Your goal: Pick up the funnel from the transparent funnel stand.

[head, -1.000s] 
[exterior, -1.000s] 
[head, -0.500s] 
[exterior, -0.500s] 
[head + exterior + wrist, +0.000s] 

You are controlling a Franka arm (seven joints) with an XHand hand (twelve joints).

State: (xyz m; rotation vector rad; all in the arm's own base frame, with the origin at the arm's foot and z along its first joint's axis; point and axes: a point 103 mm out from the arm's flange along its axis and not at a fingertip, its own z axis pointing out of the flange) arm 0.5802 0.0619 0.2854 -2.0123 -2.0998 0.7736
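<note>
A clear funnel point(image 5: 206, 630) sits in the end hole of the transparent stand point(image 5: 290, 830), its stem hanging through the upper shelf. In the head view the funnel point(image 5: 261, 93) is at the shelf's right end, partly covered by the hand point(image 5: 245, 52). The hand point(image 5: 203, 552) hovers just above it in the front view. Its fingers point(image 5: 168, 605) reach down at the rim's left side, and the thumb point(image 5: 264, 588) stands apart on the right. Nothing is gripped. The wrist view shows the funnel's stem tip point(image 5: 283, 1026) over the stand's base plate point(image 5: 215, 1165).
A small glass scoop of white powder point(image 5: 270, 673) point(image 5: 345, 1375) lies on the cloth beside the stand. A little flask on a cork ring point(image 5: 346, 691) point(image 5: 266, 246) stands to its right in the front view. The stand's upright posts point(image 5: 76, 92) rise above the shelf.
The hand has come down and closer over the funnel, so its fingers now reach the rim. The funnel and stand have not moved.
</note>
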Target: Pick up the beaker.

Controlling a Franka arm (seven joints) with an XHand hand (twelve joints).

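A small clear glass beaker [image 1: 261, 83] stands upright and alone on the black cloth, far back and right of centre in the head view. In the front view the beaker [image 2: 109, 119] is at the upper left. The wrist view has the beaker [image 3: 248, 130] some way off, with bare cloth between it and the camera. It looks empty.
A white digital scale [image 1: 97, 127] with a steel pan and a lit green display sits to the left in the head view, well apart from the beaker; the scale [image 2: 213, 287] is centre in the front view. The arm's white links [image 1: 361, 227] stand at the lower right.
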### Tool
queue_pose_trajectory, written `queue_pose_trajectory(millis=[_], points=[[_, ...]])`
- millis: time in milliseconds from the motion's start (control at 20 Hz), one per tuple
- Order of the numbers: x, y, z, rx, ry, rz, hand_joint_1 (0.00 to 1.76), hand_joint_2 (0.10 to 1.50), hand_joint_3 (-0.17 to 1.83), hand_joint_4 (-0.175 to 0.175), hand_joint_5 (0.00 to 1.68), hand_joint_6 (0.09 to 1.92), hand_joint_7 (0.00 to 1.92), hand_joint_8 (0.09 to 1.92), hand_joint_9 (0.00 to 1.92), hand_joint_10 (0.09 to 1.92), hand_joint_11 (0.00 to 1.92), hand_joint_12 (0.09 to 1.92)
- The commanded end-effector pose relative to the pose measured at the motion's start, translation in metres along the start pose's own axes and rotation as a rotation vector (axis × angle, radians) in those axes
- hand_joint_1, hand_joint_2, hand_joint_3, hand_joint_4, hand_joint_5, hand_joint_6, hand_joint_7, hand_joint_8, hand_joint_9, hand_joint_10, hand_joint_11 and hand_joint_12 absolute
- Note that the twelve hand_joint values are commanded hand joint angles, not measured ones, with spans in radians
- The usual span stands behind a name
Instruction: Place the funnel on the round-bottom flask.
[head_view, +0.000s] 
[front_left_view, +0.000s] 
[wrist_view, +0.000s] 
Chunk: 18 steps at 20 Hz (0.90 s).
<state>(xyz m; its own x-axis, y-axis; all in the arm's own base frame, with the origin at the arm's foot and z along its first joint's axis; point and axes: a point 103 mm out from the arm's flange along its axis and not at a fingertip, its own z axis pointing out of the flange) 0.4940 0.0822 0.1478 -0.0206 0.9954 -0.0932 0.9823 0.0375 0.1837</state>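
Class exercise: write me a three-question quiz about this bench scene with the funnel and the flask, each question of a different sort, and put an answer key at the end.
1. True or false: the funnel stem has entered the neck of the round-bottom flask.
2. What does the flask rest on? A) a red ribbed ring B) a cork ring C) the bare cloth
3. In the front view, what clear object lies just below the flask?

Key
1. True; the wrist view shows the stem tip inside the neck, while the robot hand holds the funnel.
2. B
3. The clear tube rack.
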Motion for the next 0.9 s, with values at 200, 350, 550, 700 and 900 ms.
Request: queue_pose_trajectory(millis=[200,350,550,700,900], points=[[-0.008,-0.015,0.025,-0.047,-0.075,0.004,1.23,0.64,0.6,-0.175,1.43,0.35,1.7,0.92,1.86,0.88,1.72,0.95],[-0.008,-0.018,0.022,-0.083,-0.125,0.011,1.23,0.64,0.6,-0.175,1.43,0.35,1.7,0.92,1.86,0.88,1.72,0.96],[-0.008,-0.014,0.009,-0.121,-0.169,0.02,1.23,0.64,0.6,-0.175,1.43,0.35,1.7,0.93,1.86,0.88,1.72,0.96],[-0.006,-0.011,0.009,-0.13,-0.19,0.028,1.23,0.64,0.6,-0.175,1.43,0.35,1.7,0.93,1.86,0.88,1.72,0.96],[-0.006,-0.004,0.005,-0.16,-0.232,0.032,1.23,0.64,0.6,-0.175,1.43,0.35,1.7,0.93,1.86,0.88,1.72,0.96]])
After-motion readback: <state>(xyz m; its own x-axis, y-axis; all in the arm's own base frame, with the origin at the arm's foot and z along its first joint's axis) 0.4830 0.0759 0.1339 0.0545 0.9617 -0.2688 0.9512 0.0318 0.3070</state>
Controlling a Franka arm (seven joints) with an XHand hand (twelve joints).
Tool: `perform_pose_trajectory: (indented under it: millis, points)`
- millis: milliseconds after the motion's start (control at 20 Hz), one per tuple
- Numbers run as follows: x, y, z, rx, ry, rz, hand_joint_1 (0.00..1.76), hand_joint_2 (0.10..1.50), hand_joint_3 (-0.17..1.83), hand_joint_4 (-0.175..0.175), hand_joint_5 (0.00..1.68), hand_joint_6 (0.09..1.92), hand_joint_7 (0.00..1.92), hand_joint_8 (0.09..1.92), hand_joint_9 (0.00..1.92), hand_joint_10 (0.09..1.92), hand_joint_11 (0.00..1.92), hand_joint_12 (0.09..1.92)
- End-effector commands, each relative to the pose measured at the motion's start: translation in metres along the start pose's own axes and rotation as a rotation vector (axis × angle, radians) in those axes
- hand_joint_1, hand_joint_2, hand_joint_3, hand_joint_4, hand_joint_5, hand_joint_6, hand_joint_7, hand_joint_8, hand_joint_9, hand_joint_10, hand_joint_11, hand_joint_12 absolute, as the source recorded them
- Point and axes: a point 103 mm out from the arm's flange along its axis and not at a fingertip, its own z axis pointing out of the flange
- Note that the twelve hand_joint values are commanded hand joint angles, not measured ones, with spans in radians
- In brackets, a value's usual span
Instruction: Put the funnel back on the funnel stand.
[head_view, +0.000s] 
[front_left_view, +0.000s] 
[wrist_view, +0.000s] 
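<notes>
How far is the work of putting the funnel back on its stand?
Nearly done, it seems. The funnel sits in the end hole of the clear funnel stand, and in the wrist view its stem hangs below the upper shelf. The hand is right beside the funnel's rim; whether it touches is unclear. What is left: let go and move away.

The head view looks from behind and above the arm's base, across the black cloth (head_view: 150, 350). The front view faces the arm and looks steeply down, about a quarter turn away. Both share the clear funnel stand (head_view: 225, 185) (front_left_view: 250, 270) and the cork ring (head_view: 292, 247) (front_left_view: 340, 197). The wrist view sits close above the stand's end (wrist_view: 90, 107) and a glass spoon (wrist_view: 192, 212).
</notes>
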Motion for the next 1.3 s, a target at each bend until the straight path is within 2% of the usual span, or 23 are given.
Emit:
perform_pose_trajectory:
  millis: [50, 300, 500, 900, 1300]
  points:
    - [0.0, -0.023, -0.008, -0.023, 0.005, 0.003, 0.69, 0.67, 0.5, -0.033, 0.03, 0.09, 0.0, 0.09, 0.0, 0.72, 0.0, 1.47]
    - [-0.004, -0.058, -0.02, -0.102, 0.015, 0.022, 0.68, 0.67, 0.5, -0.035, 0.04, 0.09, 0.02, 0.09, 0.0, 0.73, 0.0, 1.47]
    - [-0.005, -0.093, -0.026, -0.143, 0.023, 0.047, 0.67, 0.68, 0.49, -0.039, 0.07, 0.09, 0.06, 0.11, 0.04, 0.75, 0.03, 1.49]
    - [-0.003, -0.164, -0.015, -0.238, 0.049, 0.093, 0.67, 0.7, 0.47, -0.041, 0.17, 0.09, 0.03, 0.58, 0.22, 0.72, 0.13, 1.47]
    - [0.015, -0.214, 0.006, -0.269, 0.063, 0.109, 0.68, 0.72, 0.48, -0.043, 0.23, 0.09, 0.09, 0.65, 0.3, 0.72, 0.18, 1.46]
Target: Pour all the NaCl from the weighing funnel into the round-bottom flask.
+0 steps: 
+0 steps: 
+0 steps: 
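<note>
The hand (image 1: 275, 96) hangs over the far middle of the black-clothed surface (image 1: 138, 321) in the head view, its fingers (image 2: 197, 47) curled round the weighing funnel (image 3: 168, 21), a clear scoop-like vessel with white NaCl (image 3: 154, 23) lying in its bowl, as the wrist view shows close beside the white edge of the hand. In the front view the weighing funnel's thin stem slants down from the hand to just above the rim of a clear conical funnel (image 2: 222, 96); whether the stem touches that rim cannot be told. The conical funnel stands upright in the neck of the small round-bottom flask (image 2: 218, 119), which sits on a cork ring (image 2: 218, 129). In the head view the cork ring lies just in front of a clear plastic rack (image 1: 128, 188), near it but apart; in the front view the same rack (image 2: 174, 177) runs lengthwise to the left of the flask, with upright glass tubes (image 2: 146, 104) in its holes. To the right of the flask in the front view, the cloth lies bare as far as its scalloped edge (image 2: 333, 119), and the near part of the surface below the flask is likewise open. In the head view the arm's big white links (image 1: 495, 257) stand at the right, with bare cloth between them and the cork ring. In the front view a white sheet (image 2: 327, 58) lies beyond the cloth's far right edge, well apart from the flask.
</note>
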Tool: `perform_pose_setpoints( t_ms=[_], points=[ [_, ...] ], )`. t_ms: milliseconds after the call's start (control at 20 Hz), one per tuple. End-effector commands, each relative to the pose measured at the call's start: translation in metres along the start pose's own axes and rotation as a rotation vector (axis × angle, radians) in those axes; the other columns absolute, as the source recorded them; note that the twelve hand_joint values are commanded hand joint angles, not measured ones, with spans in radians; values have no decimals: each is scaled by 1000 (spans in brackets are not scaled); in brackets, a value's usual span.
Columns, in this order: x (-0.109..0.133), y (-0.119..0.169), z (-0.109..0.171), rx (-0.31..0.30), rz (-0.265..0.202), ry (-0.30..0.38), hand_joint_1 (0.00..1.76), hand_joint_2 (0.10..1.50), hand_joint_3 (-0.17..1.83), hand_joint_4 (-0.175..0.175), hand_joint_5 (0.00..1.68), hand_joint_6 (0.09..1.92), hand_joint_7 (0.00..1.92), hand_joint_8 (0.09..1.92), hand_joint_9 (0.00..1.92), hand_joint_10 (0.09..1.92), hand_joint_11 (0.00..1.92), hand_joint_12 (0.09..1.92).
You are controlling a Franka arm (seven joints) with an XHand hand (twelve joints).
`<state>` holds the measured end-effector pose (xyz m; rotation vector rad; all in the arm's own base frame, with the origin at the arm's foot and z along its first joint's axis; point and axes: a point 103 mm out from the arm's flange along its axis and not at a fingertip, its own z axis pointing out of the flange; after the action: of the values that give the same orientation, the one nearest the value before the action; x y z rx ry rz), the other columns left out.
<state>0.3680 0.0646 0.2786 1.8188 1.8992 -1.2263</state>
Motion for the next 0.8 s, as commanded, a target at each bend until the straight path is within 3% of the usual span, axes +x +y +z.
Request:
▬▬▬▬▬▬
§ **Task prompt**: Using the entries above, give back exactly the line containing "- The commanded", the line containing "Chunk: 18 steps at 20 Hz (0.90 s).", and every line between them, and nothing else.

§ **Reply to the task**:
- The commanded end-effector pose relative to the pose measured at the motion's start, translation in metres along the start pose's own axes and rotation as a rotation vector (axis × angle, radians) in those axes
- hand_joint_1, hand_joint_2, hand_joint_3, hand_joint_4, hand_joint_5, hand_joint_6, hand_joint_7, hand_joint_8, hand_joint_9, hand_joint_10, hand_joint_11 and hand_joint_12 absolute
- Note that the twelve hand_joint values are commanded hand joint angles, not measured ones, with spans in radians
- The usual span stands behind a name
Instruction: Place the funnel on the round-bottom flask.
[head_view, +0.000s] 
[front_left_view, +0.000s] 
[wrist_view, +0.000s] 
Chunk: 18 steps at 20 Hz (0.90 s).

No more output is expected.